Sherlock huffs and mutters, "That was one time."
John reaches out and takes the Detective's hand. "If I drop dead in the middle of this life, Sherlock, I will die a happy man. But this life. No other."
Sherlock curls his fingers around John's hand and closes his eyes. His heart leaps and begins to thump a bit faster.
Sherlock's eyes snap open, they've changed colors again, and his nostrils flair. He's bloody deducing me!
"You did not just take my pulse!"
Sherlock steps closer. "Should I not have?"
I really need to get this under control, he thinks. This is getting bloody ridiculous.
"You cant do that! You can't just –
"Can't what? Do speak up, John. You're beginning to remind me of Anderson."
He leaps to his feet. "You can't just deduce me, Sherlock! It isn't fair!"
"Deduce you, John? I haven't even begun to deduce you," he steps towards his friend. "Would you like me to try?"
John strides across the room, desperate to put distance between them. How do they get into these situations? They'd only finished one argument before flinging headlong into a new one! "Don't –
"Why not?" he asks. "After all, it would take a blind man to miss the signs. Did you think I wouldn't notice you looking at me when I wasn't paying attention? I'm always paying attention, John. Always. Or perhaps you thought I couldn't hear you? That spring mattress of your creaks in the most annoying manner on a day to day basis, but on occasion the squeaking is drowned out by you moaning out my name. Or it could have been the fake girlfriends whom you never slept with that gave you away."
He's stalking forward now and John barely registers the fact that he's backed himself into a corner, literally.

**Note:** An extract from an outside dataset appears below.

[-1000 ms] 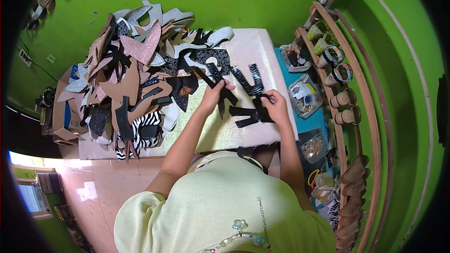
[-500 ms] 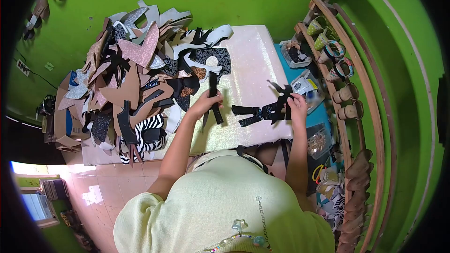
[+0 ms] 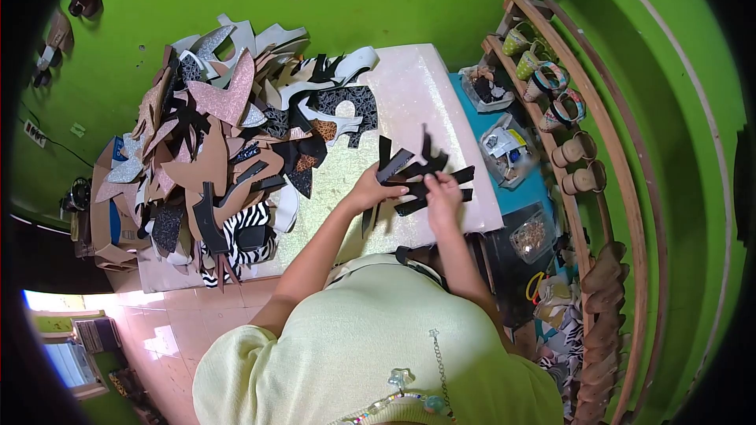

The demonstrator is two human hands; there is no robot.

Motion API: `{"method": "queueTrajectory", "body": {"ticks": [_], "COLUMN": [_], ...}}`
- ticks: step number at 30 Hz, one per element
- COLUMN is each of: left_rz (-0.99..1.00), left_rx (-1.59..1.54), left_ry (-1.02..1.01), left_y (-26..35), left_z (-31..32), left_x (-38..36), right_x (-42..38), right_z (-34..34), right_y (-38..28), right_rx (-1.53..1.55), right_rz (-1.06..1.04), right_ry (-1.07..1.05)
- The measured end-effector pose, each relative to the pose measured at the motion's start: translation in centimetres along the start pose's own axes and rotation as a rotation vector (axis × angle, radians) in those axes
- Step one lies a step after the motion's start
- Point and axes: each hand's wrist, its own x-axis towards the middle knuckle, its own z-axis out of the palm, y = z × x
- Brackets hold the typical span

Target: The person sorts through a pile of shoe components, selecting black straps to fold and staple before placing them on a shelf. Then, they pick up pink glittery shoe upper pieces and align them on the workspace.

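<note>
Above the pale table top, my left hand [image 3: 368, 190] is closed on black strips [image 3: 385, 156] that fan upward from the fingers. Close to its right, my right hand [image 3: 442, 189] is pinched on dark strap pieces [image 3: 428, 159]. More black strips [image 3: 461, 177] stick out to the right behind the right hand's fingers. The pieces of both hands overlap between them, and which strip belongs to which hand is hard to tell.
A high heap of cut pieces [image 3: 206, 159] covers the table's left part, with a cardboard box [image 3: 102, 220] beyond. Plastic containers [image 3: 504, 145] stand on a blue surface at right. A wooden rack [image 3: 551, 138] holds small shoes along the wall.
My right hand has moved left, bringing its black strap pieces beside my left hand. My left hand has shifted slightly right and down, and its strips now spread apart. The view has shifted slightly.
</note>
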Motion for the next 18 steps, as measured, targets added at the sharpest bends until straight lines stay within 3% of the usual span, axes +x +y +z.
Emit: {"method": "queueTrajectory", "body": {"ticks": [3,7,11,13,18], "left_rz": [0.031,0.106,0.166,0.051,0.094], "left_rx": [-0.034,0.002,-0.124,-0.012,0.070], "left_ry": [0.168,0.240,0.184,0.151,0.080], "left_y": [-0.6,0.4,-0.7,-0.2,0.8], "left_z": [0.4,0.3,-0.3,-0.7,-0.7], "left_x": [0.4,-0.1,0.2,0.1,-0.5], "right_x": [-1.1,-1.4,-1.4,-1.3,-0.3], "right_z": [0.4,0.5,0.7,0.9,0.1], "right_y": [2.0,2.1,1.4,1.1,0.1], "right_rx": [0.086,0.208,0.342,0.379,0.427], "right_rz": [0.107,0.129,0.189,0.178,0.145], "right_ry": [-0.091,-0.205,-0.254,-0.214,-0.164]}}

He's caught between the fridge and Sherlock's body and he's not sure if it's a good thing or a bad thing but God he never thought it would happen like this. It wasn't supposed to happen this way, if it happened at all!

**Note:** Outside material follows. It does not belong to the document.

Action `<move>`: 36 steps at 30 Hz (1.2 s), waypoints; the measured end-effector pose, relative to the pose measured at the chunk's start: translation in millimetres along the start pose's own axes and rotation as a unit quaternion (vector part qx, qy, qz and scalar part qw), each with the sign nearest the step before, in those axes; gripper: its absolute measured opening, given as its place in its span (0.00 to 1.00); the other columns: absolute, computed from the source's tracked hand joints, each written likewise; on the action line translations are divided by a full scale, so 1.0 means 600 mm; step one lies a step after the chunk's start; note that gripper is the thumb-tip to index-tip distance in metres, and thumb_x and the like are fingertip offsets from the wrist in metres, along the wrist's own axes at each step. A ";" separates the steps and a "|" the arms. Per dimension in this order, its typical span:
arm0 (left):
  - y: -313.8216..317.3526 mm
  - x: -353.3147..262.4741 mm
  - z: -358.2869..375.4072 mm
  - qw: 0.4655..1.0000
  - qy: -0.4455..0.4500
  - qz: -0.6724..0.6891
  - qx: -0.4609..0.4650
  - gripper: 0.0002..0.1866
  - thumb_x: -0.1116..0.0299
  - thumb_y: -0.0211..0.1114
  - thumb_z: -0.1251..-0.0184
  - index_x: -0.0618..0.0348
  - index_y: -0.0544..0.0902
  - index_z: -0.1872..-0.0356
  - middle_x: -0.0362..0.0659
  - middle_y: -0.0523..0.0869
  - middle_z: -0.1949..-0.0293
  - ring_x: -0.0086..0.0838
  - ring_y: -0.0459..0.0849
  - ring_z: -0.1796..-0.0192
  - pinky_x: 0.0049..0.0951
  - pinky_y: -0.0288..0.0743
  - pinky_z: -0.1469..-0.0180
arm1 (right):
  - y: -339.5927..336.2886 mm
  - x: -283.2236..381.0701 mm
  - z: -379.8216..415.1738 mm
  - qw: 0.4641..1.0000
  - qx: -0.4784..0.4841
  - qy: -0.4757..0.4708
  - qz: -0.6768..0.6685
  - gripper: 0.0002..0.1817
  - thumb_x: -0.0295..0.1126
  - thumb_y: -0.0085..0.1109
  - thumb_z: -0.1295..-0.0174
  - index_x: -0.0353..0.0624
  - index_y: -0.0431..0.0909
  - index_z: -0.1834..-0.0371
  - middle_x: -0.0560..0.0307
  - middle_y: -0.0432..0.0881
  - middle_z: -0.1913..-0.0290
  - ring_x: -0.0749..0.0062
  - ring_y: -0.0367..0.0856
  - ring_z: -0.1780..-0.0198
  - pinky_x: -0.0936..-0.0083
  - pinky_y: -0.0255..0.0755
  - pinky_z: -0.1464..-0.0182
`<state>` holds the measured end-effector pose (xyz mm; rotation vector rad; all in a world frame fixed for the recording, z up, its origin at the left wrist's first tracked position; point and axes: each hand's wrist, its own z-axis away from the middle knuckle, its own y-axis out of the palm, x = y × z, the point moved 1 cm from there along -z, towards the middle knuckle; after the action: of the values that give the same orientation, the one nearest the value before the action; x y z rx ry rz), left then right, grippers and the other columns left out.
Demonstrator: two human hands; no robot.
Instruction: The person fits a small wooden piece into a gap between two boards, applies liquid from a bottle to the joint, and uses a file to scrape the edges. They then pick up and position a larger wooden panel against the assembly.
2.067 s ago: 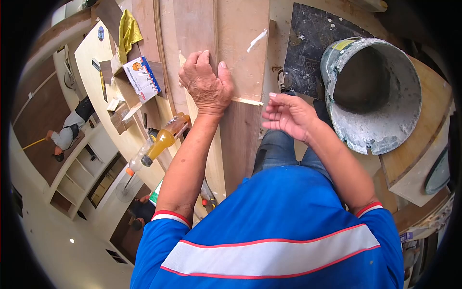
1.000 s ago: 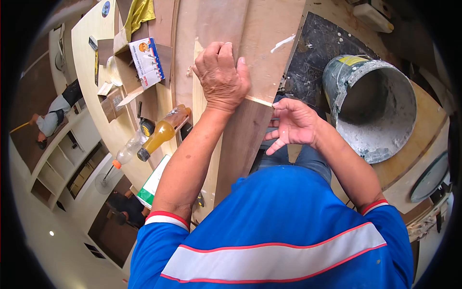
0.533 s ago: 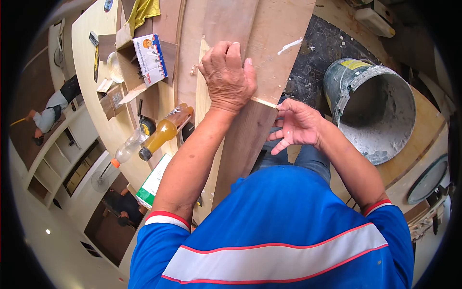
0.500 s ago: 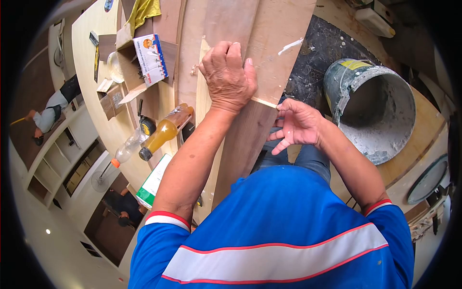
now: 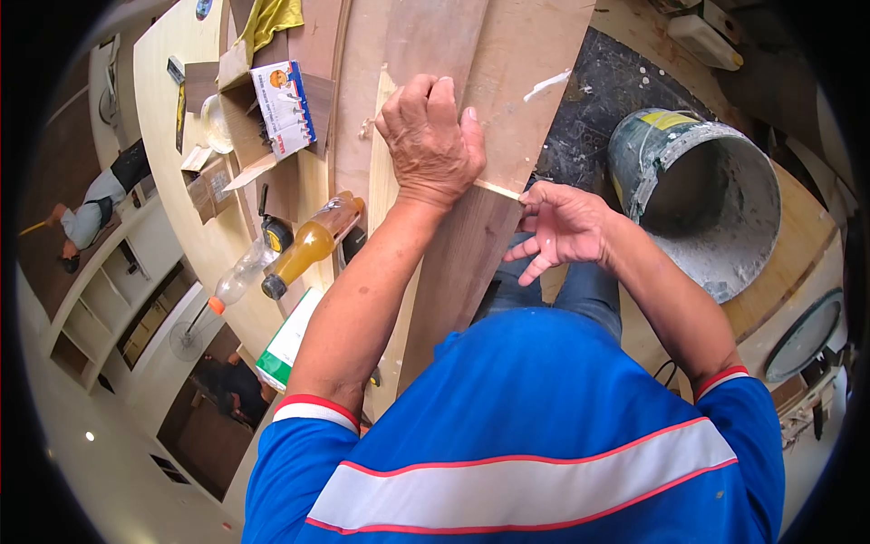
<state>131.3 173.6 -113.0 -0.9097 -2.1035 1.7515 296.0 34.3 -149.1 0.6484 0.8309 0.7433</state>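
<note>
My left hand (image 5: 430, 140) rests on a brown wooden board (image 5: 462, 245) with its fingers bent and close together; what lies under the palm is hidden. A thin pale wood strip (image 5: 497, 189) crosses the board from beneath that hand to its right edge. There, the thumb and forefinger of my right hand (image 5: 566, 227) pinch the strip's end, while the other fingers spread loosely below. A wider, lighter wood panel (image 5: 521, 100) extends beyond the strip.
Left are an amber-filled bottle (image 5: 313, 245), a clear bottle (image 5: 240, 275), a tape measure (image 5: 277, 236) and an opened cardboard box (image 5: 283, 109). A plaster-crusted bucket (image 5: 698, 199) stands right. Another person (image 5: 104, 195) is far left.
The fingers of my right hand have shifted very slightly, its pinch staying at the strip's end. My left hand has hardly moved.
</note>
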 end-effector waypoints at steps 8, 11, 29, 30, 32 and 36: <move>0.000 -0.001 -0.001 1.000 0.000 -0.002 0.000 0.29 0.66 0.71 0.44 0.56 0.76 0.39 0.49 0.74 0.41 0.48 0.70 0.39 0.51 0.62 0.35 | -0.003 -0.053 -0.006 0.993 0.002 -0.119 -0.001 0.22 0.51 0.63 0.31 0.48 0.75 0.47 0.49 0.76 0.40 0.41 0.76 0.37 0.28 0.69 0.39; 0.000 -0.001 0.000 1.000 0.003 -0.005 -0.002 0.28 0.66 0.71 0.44 0.57 0.76 0.39 0.49 0.75 0.41 0.48 0.70 0.40 0.50 0.62 0.35 | -0.001 -0.093 -0.015 0.966 -0.064 -0.250 0.037 0.26 0.56 0.61 0.29 0.47 0.74 0.44 0.52 0.76 0.40 0.52 0.78 0.38 0.39 0.71 0.38; -0.049 -0.040 0.073 0.991 0.046 0.126 -0.006 0.23 0.77 0.70 0.43 0.63 0.79 0.44 0.55 0.83 0.45 0.50 0.80 0.41 0.45 0.71 0.36 | 0.010 -0.111 -0.044 0.643 -0.302 -0.647 0.277 0.07 0.21 0.70 0.45 0.39 0.85 0.63 0.57 0.82 0.56 0.74 0.83 0.58 0.77 0.80 0.58; -0.058 -0.051 0.086 0.987 0.043 0.152 0.013 0.21 0.77 0.70 0.44 0.62 0.81 0.46 0.54 0.84 0.45 0.50 0.81 0.42 0.46 0.70 0.36 | 0.011 -0.110 -0.047 0.644 -0.294 -0.652 0.270 0.07 0.22 0.70 0.45 0.39 0.85 0.63 0.57 0.82 0.56 0.73 0.83 0.59 0.76 0.80 0.58; -0.065 -0.058 0.113 0.979 0.036 0.187 0.069 0.21 0.77 0.71 0.46 0.58 0.83 0.49 0.51 0.85 0.45 0.48 0.81 0.42 0.46 0.70 0.36 | 0.011 -0.111 -0.051 0.633 -0.296 -0.662 0.272 0.07 0.21 0.70 0.45 0.38 0.85 0.63 0.57 0.82 0.57 0.73 0.83 0.59 0.76 0.80 0.59; -0.080 -0.077 0.108 0.975 0.068 0.177 0.115 0.17 0.77 0.71 0.47 0.55 0.85 0.54 0.47 0.86 0.49 0.47 0.81 0.45 0.45 0.70 0.38 | 0.014 -0.110 -0.046 0.593 -0.311 -0.681 0.295 0.07 0.21 0.69 0.47 0.38 0.84 0.64 0.55 0.83 0.59 0.70 0.83 0.60 0.73 0.79 0.58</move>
<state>116.3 90.8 -74.0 -1.3542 -1.6858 1.9818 240.0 -7.0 -129.7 0.6177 -1.1267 0.7836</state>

"I ignored it because you ignored it," he's hardly a hairsbreadth from John's face. "I didn't want you at first. You remember, don't you? The night at Angelo's? But you killed a man for me, John. You stayed with me through everything. You never doubted me, not once, and that made me want you."
"But because you persisted in maintaining your labels and your neat little definitions of sexuality I kept my mouth shut. I remained silent and we lost so much time. But tell me John, if you knew then what you know now, if you knew your time was nearly up and that this would be over, would you have made the same choice?"

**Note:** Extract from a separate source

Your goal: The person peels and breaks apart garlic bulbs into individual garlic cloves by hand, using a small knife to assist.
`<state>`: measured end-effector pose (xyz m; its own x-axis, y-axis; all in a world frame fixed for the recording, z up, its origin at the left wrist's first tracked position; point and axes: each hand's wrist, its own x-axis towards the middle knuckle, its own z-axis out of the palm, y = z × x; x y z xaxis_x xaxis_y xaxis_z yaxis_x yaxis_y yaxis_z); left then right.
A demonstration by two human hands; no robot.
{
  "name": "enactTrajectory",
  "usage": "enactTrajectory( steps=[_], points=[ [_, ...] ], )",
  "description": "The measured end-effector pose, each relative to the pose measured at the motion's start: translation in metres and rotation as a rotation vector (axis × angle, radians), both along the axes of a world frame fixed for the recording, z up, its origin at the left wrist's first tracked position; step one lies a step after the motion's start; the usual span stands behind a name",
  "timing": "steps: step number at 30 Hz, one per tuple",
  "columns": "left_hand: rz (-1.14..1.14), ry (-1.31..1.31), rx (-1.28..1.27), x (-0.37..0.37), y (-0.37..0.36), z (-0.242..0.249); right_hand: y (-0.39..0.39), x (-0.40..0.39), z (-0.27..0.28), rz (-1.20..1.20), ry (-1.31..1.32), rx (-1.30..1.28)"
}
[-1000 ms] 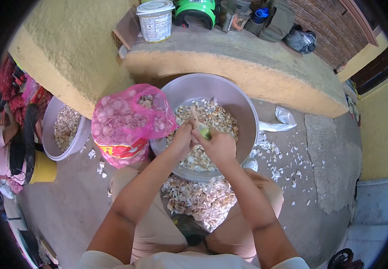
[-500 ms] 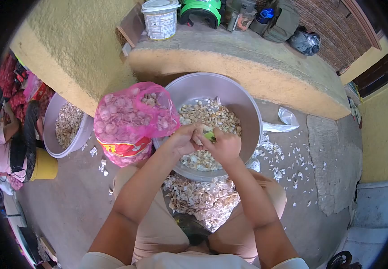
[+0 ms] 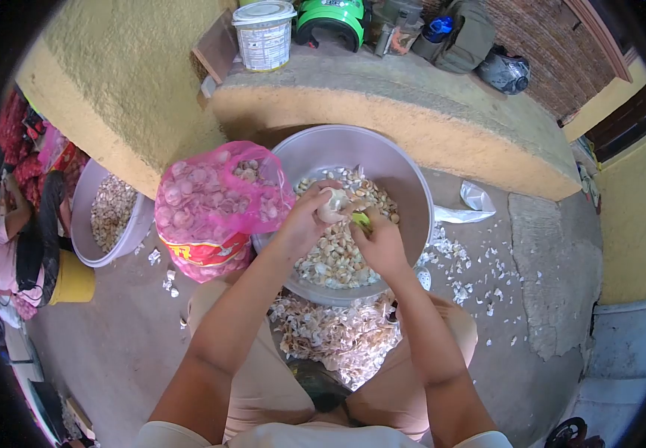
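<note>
Pale and papery, a garlic bulb [image 3: 334, 203] is pinched in the fingers of the left hand [image 3: 309, 218], held above the metal basin [image 3: 412, 187] of peeled cloves. The right hand [image 3: 377, 240] is closed around a small green-handled tool [image 3: 361, 219], whose tip meets the bulb. A pink plastic bag [image 3: 214, 201] of unpeeled garlic leans against the basin's left rim. Loose skins [image 3: 338, 332] lie heaped on the floor between the person's knees. A second basin [image 3: 99, 216] stands further left, beside another person [image 3: 9, 246]. A white tub [image 3: 264, 33] sits on the plastered ledge [image 3: 412, 112] above.
</note>
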<state>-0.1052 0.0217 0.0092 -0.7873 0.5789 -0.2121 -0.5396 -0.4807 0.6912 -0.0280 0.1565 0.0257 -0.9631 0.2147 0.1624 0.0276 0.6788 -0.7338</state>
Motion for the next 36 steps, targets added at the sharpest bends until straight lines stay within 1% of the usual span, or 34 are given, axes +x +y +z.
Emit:
enactTrajectory(
  steps=[2,3,5,6,8,11,12,14,17,21,23,27,29,30,32,35,36],
  points=[
    [0.075,-0.031,0.042,-0.003,0.003,-0.012,0.005,0.002,-0.001,0.079,-0.051,-0.006],
    [0.114,-0.045,0.062,-0.005,0.004,-0.016,0.009,0.001,-0.008,0.06,-0.061,-0.122],
    [0.069,-0.105,0.105,-0.009,-0.003,-0.01,0.015,-0.002,-0.024,0.025,-0.075,-0.352],
    [0.048,-0.132,0.128,-0.012,-0.004,-0.007,0.013,-0.002,-0.019,0.031,-0.143,-0.419],
    [0.088,-0.043,0.027,-0.007,0.001,-0.01,0.009,0.0,-0.006,0.041,-0.289,-0.551],
    [0.139,0.133,-0.109,-0.003,0.008,-0.02,-0.001,0.002,0.003,0.069,-0.355,-0.561],
    [0.154,0.202,-0.15,-0.002,0.011,-0.019,-0.002,0.003,0.009,0.077,-0.375,-0.515],
    [0.184,0.212,-0.191,0.002,0.013,-0.016,-0.003,0.003,0.019,0.098,-0.415,-0.422],
    [0.243,0.201,-0.194,0.008,0.018,-0.006,-0.006,0.003,0.024,0.072,-0.39,-0.404],
    [0.309,0.231,-0.216,0.014,0.023,-0.005,-0.005,0.0,0.017,0.034,-0.435,-0.48],
    [0.285,0.205,-0.271,0.017,0.022,-0.006,-0.005,-0.001,0.009,0.017,-0.425,-0.488],
    [0.291,0.23,-0.289,0.016,0.021,-0.013,-0.014,-0.003,-0.006,-0.082,-0.317,-0.245],
    [0.323,0.45,-0.274,0.017,0.019,-0.011,-0.022,-0.001,-0.001,-0.126,-0.23,-0.105],
    [0.339,0.56,-0.266,0.017,0.018,-0.01,-0.025,0.0,-0.002,-0.12,-0.241,-0.193],
    [0.441,0.779,-0.34,0.019,0.017,-0.011,-0.03,0.003,-0.006,-0.107,-0.264,-0.368],
    [0.565,1.105,-0.426,0.018,0.015,-0.011,-0.031,0.003,-0.005,-0.136,-0.503,-0.706],
    [0.601,1.214,-0.449,0.018,0.014,-0.01,-0.031,0.002,-0.006,-0.139,-0.534,-0.768]
  ],
)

"No," the word tumbles from his mouth. "God, no. I thought – I thought –
Sherlock shoves John flat against the fridge and covers his mouth with his own. He can smell the scent of Sherlock's shampoo and taste the last remnants of his morning coffee and the cigarette he must have smoked while John was out. He bunches Sherlock's blazer in his fists and kisses him back because God I don't want to die without having felt this.
Sherlock breaks the kiss a few moments later and buries his face in the side of John's neck. "I won't let you die," he whispers. "I can't. I need you, John. You can't die."
So much for not letting it change his life.